Corrosion in aqueous alkanolamine, physical solvents, or combination of alkanolamine and physical solvent solutions used to remove acid gases from natural gas, synthetic gas, or light hydrocarbon streams can be reduced by addition of mixtures of oxygen scavengers or mixtures of oxygen scavengers and sodium molybdate. The oxygen scavengers must be promoted to reduce metal surfaces in contact with the solutions to a more passive, harder, and insoluble form at the operating temperature of the treating system. The sodium molybdate provides additional passivation especially in the imperfections on the surface of the metal where corrosion accelerates.

Description

CROSS-REFERENCE TO RELATED APPLICATIONS
This is a continuation-in-part of U.S. patent application Ser. No. 08/950,218, filed Oct. 14, 1997, now U.S. Pat. No. 6,059,992 which is a continuation-in-part of U.S. patent application Ser. No. 08/541,435, filed Oct. 10, 1995, now U.S. Pat.

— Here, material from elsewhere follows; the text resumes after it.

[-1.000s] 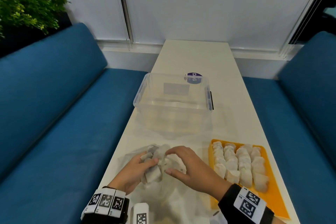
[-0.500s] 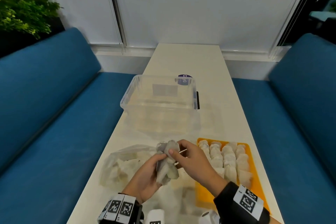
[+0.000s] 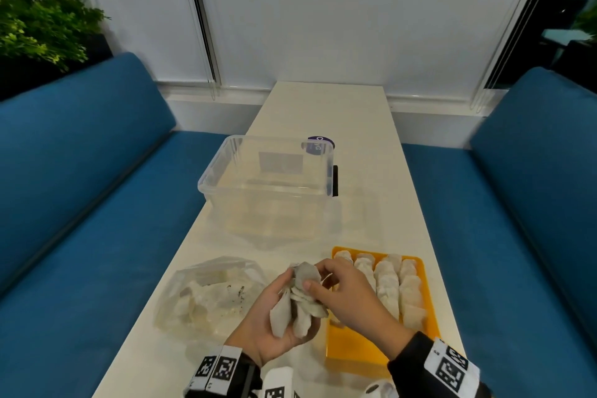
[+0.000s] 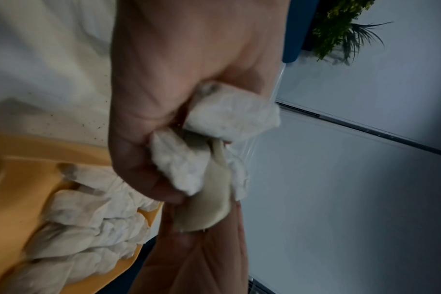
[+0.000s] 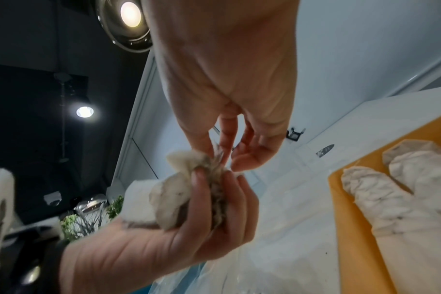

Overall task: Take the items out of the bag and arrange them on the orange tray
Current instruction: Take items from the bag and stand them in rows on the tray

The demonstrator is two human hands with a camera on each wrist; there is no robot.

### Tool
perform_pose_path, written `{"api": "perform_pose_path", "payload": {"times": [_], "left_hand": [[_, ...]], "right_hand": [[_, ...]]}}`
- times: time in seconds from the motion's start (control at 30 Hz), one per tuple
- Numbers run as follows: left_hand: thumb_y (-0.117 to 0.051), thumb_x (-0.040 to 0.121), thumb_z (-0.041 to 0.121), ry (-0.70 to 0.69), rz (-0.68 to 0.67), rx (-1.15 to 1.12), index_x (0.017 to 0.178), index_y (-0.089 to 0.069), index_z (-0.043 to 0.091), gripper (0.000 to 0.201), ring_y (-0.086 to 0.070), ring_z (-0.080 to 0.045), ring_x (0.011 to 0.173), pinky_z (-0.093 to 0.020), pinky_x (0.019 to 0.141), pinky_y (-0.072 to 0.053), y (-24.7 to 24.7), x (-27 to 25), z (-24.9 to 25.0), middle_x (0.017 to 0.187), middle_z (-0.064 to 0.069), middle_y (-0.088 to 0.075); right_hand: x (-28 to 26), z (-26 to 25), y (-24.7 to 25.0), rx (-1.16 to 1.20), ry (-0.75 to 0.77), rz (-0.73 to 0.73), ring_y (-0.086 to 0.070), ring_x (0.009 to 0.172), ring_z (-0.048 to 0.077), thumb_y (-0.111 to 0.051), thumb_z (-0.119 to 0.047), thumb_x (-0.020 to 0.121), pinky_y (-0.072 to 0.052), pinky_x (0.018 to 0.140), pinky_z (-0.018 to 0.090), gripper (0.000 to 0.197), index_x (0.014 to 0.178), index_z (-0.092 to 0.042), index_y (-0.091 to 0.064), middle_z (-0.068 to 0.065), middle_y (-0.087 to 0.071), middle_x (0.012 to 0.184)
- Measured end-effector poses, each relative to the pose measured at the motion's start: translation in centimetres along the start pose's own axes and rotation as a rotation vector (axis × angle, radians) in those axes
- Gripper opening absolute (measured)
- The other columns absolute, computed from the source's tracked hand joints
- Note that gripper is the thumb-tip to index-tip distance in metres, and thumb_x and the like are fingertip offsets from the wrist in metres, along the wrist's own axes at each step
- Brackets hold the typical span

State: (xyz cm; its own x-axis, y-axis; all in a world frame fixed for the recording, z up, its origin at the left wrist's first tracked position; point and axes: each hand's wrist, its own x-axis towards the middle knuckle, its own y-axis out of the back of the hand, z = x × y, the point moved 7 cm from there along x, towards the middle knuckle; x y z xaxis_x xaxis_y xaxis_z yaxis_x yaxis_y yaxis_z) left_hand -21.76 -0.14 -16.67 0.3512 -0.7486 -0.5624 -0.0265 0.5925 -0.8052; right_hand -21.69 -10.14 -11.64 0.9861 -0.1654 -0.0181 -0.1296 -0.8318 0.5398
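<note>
We see a long, narrow, cream-white table [image 3: 361, 126] running away from us between two blue benches. On it stand a clear, lidless plastic storage box [image 3: 268, 184] toward the middle, a crumpled clear plastic bag [image 3: 206, 294] at the near left, and a flat orange rectangular tray [image 3: 358, 349] at the near right. A small round purple label [image 3: 319, 140] lies just behind the box.

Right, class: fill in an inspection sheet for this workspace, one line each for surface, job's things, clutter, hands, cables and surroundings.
Surface: long white table, dark specks near the bag.
Job's things: clear bag left of the orange tray; tray holds rows of white sachets, near end bare.
Clutter: clear plastic tub; purple disc behind it.
Hands: left hand holds a bunch of sachets; right hand pinches one at the top.
Cables: nothing seen.
Surroundings: blue sofas both sides, plant, white blinds.
</note>
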Motion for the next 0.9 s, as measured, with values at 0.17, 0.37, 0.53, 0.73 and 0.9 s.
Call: {"api": "perform_pose_path", "payload": {"times": [0.17, 0.37, 0.53, 0.73, 0.9], "left_hand": [[-0.055, 0.085, 0.038, -0.057, 0.024, 0.067, 0.085, -0.073, 0.007, 0.036, -0.055, -0.012, 0.051, -0.021, 0.048, -0.048, -0.5, 0.3, -0.9, 0.069, -0.003, -0.058], [-0.045, 0.093, 0.041, -0.228, 0.187, 0.321, 0.083, -0.074, 0.016, 0.039, -0.055, -0.01, 0.048, -0.021, 0.047, -0.044, -1.3, -0.4, -0.4, 0.06, -0.002, -0.063], [-0.054, 0.083, 0.047, -0.3, 0.221, 0.409, 0.07, -0.077, 0.018, 0.039, -0.046, -0.009, 0.05, -0.021, 0.055, -0.036, -1.2, -0.6, -0.2, 0.056, -0.001, -0.056], [-0.06, 0.086, 0.016, -0.36, 0.204, 0.435, 0.089, -0.062, 0.012, 0.005, -0.059, -0.009, 0.049, -0.018, 0.045, -0.046, -1.3, -0.9, -0.6, 0.064, -0.003, -0.067], [-0.055, 0.089, 0.01, -0.375, 0.171, 0.411, 0.09, -0.063, 0.006, 0.008, -0.065, -0.011, 0.05, -0.018, 0.042, -0.048, -1.5, -0.5, -1.0, 0.066, -0.007, -0.071]], "right_hand": [[-0.4, 0.0, 1.8, 0.102, -0.027, -0.015, -0.054, 0.073, 0.006, -0.064, -0.036, 0.085, -0.045, 0.064, 0.016, 0.014, 0.094, -0.025, -0.063, -0.006, -0.06, 0.085], [-0.4, 0.8, 3.0, 0.311, -0.112, -0.074, -0.054, 0.06, 0.006, -0.062, -0.019, 0.088, -0.047, 0.055, 0.019, 0.009, 0.093, -0.014, -0.066, 0.003, -0.058, 0.074], [-0.6, 1.2, 4.1, 0.359, -0.141, -0.074, -0.059, 0.059, 0.011, -0.066, -0.014, 0.085, -0.051, 0.055, 0.021, 0.009, 0.093, -0.009, -0.065, 0.007, -0.062, 0.072], [-1.3, 1.4, 4.9, 0.359, -0.16, -0.105, -0.06, 0.063, 0.013, -0.062, -0.013, 0.087, -0.054, 0.058, 0.021, 0.011, 0.093, -0.007, -0.069, 0.011, -0.065, 0.078], [-1.8, 1.1, 5.6, 0.227, -0.106, -0.174, -0.061, 0.064, 0.009, -0.065, -0.011, 0.085, -0.053, 0.06, 0.018, 0.006, 0.089, -0.011, -0.069, 0.008, -0.067, 0.079]]}}
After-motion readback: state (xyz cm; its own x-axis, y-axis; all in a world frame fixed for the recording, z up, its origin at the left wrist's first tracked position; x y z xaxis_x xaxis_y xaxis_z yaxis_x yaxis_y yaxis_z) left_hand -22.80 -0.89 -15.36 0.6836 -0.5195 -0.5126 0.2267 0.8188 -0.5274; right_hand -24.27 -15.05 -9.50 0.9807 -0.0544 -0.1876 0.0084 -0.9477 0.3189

No. 5,686,016, all of which are incorporated herein by reference.
STATEMENT REGARDING FEDERALLY SPONSORED RESEARCH OR DEVELOPMENT
Not applicable
REFERENCE TO A “MICROFICHE APPENDIX”
Not applicable
BACKGROUND OF THE INVENTION
1. Field of the Invention
The present invention relates to inhibiting corrosion in gas treating solutions comprised of alkanolamine solutions or other solvents used in the removal of hydrogen sulfide, carbon dioxide, mercaptans or other acid gases from natural gas or other hydrocarbon gases or liquids. Specifically, the present invention relates to passivating the metals in contact with the corrosive solutions by reducing the metal's oxidation state to a lower number. The reduced oxidation state results in a less corrosive, harder, impervious, and insoluble layer in contact with the treating solution. Additionally, the corrosion inhibitor may contain a metal oxide that will help to catalyze or increase the activity of the corrosion inhibitor and to also add passivation to pre-existing pits, crevices, or imperfections in the metal in contact with the gas treating solution.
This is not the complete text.